I believe some of the earlier Yahoo shops stuff was in LISP. It was written by Paul Graham and company and then bought out by Yahoo. But I think Yahoo has since rewritten it in another language. He wrote an essay about it.
PrimeTrader a cross platform stock trading application from NetFonds. They also use Common Lisp in their back-end trading systems.
While your question was about Lisp, you can find out more from the Commercial Users of Functional Programming. Also see [Haskell in Industry][2]
In financial services, functional programming seems to be the right tool for quantitative finance
There are a number (6-12 at least) of small startups deploying webapps today. I'm running an open source community platform for rare disease research at www.lamsight.org.
Also see InspireData (http://www.inspiration.com/InspireData). You can download a great demo. Beautiful app using OpenGL (I believe) for the multi-platform GUI.
I am confused as to why you think Lisp and OOP are mutually exclusive. CLOS is the object system that all the other languages tried (and failed) to copy.
But anyway, I use CL for a few general-purpose web applications in production at work. One is a utility for uploading a file an emailing it to certain people; the other collects log data from other applications and lets me search through it. Both are heavily object oriented (and use elephant for persistence).
Using Lisp is not that different from using any other programming language, really.

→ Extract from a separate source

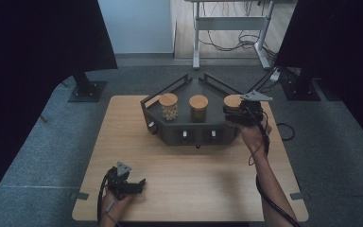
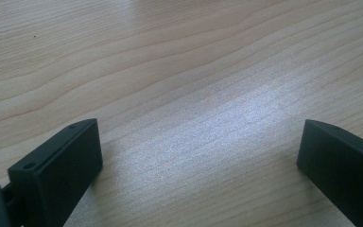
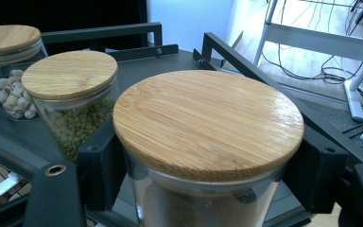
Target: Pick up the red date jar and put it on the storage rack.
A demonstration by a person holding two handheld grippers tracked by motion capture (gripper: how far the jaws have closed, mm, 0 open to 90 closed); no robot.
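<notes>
**Right-hand jar flanked by fingers on the black tray**

A glass jar (image 3: 203,142) with a bamboo lid is seen at the right end of a black angular tray (image 1: 170,135) that stands on the far half of the wooden table (image 1: 194,175). The right gripper (image 1: 238,113) is held at this jar, its fingers (image 3: 101,175) set against the glass on either side just below the lid; whether the glass is actually pinched cannot be told. A brown filling shows inside.

Just beside it, in the middle of the tray, a second lidded jar (image 3: 73,101) filled with green beans is placed, close to the left-hand finger. Farther along, a third jar (image 3: 9,71) holding pale nuts is set at the tray's other end. The tray's raised black rails (image 3: 246,66) run close behind the held jar.

The left gripper (image 1: 139,183) is rested low over the near left corner of the table, well apart from the tray, with its fingers (image 2: 61,165) spread wide over bare wood.
</notes>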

It has great tools (SLIME), and some really nice libraries (I love closure-xml with cxml-stp).
Finally, I will add one more "commercial" non-web app to the pile:
http://maxima.sourceforge.net/
It is a Computer Algebra System, somewhat like Mathematica.
DERIVE has been implemented in LISP back in 1988. It's still the math-program of choice for me. To bad TI has discontinued it a year ago or so.